▸ **Description of the task**:
Check every line of the data below for "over". Copy each one that has it.

==*==

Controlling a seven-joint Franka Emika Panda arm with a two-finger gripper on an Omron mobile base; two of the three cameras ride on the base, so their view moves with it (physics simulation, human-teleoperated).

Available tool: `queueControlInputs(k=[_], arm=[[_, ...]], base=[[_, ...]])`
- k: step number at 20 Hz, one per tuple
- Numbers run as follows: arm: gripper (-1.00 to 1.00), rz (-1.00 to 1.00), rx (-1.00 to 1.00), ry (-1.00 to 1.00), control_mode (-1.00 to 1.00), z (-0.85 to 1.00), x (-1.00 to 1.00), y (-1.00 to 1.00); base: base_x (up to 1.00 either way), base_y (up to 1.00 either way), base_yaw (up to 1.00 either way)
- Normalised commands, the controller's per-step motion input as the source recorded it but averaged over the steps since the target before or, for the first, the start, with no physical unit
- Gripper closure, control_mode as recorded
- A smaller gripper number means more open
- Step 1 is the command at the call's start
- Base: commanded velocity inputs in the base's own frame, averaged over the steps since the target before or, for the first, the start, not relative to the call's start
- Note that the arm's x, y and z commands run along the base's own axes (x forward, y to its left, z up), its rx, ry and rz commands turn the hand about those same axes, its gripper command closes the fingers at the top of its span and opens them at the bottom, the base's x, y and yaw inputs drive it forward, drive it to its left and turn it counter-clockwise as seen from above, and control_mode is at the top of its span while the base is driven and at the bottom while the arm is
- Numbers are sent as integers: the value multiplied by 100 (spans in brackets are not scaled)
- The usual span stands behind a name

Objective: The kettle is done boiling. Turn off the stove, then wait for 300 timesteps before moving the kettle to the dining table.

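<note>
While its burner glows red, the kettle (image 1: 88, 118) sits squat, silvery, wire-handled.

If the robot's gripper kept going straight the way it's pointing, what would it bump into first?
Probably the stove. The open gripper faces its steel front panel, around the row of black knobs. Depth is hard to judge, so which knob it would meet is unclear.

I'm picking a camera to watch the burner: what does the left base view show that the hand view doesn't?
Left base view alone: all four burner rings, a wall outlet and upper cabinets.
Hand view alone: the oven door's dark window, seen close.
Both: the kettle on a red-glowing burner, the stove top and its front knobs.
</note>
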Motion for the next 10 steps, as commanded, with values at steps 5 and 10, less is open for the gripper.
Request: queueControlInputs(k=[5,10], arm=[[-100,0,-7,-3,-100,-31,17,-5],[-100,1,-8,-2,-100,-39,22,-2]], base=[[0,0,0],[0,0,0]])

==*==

▸ **Response to the exercise**:
- Normalised commands, the controller's per-step motion input as the source recorded it but averaged over the steps since the target before or, for the first, the start, with no physical unit
- Base: commanded velocity inputs in the base's own frame, averaged over the steps since the target before or, for the first, the start, not relative to the call's start

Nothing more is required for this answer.